U.S. Loses, AAA Credit Rating. Mental Health Tested Next

For a lot of people with mental illness, world events can have a crushing effect on sanity. Especially when those events can have a direct effect on the personal finances.

Mood music:

http://youtu.be/t2zqYC8xKwM

For me and my OCD, it used to be that way all the time. The recent financial crises, including the latest news about the U.S. losing its AAA credit rating, would have sent me into a sharp tailspin a few years ago. I would have been too numb to see straight or function. It sounds ridiculous, but that’s what the disease does to you.

When you have an out-of-control case of obsessive compulsive disorder (OCD), you latch onto all the things you can’t control and worry about them nonstop. Nothing feeds that devil like the cable news networks, especially when a story as grave as the debt is on the screen nonstop.

I’ve written before about the anxiety and fear I used to have over current events. I would think about all the things going on in the world over and over again, until it left me physically ill. I personally wanted to set everything right and control the shape of events, which of course is delusional, dangerous thinking.

So here I am, the morning after this:

(From The Washington Post) Standard & Poor’s announced Friday night that it has downgraded the U.S. credit rating for the first time, dealing a symbolic blow to the world’s economic superpower in what was a sharply worded critique of the American political system. Lowering the nation’s rating to one notch below AAA, the credit rating company said “political brinkmanship” in the debate over the debt had made the U.S. government’s ability to manage its finances “less stable, less effective and less predictable.” It said the bipartisan agreement reached this week to find at least $2.1 trillion in budget savings “fell short” of what was necessary to tame the nation’s debt over time and predicted that leaders would not be likely to achieve more savings in the future.

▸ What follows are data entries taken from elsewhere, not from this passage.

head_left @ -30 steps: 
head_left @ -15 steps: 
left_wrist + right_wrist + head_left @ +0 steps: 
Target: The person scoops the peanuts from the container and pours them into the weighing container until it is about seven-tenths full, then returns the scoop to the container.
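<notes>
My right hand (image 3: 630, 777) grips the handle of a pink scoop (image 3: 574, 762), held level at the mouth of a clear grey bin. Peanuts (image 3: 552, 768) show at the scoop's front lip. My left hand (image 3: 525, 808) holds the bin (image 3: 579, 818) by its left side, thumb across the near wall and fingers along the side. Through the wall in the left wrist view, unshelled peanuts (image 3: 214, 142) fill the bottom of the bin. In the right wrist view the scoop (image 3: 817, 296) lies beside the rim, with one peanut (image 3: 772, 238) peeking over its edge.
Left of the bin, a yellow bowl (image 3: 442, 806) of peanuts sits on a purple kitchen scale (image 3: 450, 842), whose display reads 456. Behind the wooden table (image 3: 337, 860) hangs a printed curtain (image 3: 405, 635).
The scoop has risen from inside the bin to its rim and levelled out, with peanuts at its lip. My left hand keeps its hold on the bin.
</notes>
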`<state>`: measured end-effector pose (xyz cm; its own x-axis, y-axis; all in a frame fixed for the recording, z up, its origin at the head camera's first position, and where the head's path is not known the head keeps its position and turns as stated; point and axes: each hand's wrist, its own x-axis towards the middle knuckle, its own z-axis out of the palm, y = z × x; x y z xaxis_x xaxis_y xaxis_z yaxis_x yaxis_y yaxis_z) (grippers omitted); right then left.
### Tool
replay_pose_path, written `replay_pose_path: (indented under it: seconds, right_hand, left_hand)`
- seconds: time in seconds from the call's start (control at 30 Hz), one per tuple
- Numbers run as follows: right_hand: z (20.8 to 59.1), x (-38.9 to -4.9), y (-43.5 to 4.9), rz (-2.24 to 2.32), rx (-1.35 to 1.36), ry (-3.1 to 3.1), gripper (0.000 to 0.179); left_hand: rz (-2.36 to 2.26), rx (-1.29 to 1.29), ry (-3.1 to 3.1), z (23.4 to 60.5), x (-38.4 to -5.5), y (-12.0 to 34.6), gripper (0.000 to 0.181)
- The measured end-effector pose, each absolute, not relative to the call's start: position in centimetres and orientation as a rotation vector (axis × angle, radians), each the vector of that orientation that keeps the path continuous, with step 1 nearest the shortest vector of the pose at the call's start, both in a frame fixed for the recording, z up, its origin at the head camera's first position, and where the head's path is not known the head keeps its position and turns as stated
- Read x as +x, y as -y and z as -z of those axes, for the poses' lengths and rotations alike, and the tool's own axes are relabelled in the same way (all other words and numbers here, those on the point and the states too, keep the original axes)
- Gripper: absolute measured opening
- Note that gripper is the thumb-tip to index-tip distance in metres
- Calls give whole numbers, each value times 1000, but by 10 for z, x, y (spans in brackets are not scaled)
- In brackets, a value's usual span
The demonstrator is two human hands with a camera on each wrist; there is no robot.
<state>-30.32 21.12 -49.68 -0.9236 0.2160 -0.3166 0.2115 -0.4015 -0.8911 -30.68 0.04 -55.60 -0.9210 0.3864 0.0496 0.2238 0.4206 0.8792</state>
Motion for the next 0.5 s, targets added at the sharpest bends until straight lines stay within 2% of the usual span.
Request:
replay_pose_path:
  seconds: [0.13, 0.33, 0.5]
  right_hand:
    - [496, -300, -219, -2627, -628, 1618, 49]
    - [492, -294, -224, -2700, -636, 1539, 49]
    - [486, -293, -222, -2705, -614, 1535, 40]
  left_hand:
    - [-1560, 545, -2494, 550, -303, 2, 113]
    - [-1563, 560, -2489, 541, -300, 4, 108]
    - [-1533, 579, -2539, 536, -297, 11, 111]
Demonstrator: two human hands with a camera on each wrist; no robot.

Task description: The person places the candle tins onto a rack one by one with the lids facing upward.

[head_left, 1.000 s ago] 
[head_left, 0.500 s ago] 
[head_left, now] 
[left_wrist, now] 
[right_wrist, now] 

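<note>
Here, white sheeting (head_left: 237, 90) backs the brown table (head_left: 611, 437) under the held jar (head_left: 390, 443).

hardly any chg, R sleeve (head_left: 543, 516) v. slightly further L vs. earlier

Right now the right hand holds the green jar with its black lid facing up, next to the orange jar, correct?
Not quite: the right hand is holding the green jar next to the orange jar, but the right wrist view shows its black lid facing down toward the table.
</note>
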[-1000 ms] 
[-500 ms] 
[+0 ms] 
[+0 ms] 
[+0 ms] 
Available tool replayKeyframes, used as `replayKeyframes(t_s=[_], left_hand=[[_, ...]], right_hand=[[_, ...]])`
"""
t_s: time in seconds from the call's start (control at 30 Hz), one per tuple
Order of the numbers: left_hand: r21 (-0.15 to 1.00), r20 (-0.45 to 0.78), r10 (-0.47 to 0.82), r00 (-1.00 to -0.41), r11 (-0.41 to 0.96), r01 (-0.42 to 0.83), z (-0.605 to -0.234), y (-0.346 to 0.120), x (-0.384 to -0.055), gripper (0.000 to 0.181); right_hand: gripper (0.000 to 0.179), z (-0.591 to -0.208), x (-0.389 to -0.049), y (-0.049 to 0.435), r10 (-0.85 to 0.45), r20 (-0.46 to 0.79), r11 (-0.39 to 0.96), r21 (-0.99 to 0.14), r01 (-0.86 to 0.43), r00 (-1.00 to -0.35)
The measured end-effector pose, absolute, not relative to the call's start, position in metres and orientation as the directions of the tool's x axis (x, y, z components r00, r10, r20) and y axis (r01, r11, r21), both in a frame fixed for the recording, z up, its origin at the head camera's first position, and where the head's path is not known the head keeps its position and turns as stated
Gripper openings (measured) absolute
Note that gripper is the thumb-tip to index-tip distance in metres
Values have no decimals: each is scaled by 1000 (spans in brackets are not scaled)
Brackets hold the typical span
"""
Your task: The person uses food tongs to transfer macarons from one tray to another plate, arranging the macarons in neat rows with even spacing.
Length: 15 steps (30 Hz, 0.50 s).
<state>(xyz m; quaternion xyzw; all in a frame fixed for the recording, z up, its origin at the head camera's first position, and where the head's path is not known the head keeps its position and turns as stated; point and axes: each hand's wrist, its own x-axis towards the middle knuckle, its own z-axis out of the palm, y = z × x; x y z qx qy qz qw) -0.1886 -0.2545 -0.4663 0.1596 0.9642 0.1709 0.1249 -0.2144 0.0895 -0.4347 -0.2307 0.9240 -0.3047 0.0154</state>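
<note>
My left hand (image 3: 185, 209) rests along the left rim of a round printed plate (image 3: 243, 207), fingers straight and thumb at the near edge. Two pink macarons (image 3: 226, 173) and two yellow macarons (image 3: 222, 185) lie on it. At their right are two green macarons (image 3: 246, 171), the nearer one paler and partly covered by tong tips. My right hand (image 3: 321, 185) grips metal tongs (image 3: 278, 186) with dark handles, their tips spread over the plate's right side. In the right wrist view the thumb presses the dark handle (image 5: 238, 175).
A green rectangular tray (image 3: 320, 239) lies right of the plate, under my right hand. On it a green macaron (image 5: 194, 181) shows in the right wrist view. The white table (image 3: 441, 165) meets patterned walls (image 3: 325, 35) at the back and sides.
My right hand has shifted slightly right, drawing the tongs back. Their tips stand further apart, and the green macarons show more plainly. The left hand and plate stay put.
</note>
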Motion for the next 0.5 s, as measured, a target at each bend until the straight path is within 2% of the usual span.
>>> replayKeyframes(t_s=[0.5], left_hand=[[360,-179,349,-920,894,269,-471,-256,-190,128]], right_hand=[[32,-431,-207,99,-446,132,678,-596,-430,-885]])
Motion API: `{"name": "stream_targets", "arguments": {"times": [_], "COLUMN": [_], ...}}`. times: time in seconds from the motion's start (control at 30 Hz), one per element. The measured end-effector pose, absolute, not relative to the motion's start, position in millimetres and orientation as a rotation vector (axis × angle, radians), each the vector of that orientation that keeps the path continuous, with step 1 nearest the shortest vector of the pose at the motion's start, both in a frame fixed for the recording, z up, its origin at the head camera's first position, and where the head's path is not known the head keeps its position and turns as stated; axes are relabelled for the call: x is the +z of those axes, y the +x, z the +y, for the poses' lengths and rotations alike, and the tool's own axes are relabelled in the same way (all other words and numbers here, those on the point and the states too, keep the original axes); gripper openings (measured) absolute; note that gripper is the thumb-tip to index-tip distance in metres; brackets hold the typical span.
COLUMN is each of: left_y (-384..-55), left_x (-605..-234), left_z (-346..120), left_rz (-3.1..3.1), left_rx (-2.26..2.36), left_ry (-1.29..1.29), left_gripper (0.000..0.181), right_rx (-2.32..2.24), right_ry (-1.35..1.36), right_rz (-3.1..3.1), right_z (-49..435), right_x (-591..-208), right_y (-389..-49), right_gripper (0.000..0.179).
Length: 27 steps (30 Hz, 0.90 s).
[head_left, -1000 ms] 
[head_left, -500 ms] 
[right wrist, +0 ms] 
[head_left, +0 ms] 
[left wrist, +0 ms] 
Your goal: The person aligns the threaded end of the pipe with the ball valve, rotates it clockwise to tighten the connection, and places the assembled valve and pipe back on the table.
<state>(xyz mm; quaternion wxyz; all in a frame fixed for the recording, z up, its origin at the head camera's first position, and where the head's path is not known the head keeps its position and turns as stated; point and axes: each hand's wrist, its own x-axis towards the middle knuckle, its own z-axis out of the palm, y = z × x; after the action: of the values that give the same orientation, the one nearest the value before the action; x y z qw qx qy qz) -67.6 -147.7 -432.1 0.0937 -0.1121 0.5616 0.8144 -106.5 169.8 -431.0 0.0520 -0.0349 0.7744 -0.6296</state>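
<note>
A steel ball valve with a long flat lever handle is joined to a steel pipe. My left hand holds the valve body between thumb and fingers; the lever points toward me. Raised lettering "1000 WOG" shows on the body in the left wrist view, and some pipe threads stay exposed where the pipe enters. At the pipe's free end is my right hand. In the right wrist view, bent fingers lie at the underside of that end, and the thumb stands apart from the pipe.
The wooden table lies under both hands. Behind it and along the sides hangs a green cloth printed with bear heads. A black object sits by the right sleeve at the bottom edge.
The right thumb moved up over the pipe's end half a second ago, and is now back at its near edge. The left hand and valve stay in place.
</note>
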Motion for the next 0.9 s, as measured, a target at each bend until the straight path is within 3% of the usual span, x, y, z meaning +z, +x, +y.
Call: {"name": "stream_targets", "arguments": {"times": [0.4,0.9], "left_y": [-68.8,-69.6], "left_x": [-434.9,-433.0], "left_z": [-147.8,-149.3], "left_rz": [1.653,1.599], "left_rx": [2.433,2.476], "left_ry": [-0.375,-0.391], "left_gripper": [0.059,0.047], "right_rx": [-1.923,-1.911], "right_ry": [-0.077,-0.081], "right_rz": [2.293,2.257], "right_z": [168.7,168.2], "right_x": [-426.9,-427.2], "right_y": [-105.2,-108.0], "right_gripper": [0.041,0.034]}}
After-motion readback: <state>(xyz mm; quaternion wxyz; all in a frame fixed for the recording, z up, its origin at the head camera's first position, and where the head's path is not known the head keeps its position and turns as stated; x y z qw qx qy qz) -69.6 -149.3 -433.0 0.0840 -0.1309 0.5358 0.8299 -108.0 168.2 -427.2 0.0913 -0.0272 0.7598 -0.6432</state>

I’m shaking my head and I think I’ve lost all faith in the political establishment.

But I’m not depressed. Not even close.

I have my family, my ability to write and, most importantly, my faith. Jesus has my back, and that makes this economic stuff look a lot smaller.

But that’s where I am at. A lot of people still in the grip of mental illness will be hit hard by this latest piece of bad news. They will watch the news in fear and walk around in a stupor, just like I used to do.

I feel for them. But I also know they can get better, because I did.

Who knows, maybe something good will come of all this.

I reached a point where the fear and anxiety got so bad that I knew I had to confront it or go into a mental institution. There were catalysts: In 2005-06, fears of a bird flu pandemic and other potential calamities brought me so low that I finally started to contemplate the need for medication.

I went for it, and it helped dramatically.

If the loss of a AAA credit rating brings a few people to that point and they start getting the help they need, then in a very strange way, this latest blow to the U.S. economy will be a blessing in disguise.

That may sound ridiculous. But I guess you can only understand after being down the road I’ve traveled.